**TASK REQUIREMENTS**: Will you quote precisely the lines that run from the top of the material below to the line containing "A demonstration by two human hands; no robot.", both ends included?

**STORED DATA**:

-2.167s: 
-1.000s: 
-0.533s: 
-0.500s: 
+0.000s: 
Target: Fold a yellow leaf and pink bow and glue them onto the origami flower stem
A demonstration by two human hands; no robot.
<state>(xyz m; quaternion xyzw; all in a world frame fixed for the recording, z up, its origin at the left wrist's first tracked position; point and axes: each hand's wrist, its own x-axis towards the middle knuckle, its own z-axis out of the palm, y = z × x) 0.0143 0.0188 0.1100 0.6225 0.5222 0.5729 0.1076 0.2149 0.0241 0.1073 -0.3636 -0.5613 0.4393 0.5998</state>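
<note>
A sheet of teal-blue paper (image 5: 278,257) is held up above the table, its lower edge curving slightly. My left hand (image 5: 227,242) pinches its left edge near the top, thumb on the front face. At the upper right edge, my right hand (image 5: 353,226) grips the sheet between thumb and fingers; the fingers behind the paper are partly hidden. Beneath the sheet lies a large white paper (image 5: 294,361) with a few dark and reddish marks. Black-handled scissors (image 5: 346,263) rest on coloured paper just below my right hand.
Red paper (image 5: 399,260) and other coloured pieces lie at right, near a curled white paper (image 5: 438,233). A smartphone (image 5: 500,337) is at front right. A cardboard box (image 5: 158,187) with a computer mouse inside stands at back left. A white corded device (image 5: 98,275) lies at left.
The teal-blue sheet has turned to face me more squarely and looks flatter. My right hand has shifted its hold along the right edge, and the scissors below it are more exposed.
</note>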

**ANSWER TO THE EXERCISE**:
-2.167s: 
-1.000s: 
-0.533s: 
-0.500s: 
+0.000s: 
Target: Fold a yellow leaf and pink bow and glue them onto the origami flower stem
A demonstration by two human hands; no robot.

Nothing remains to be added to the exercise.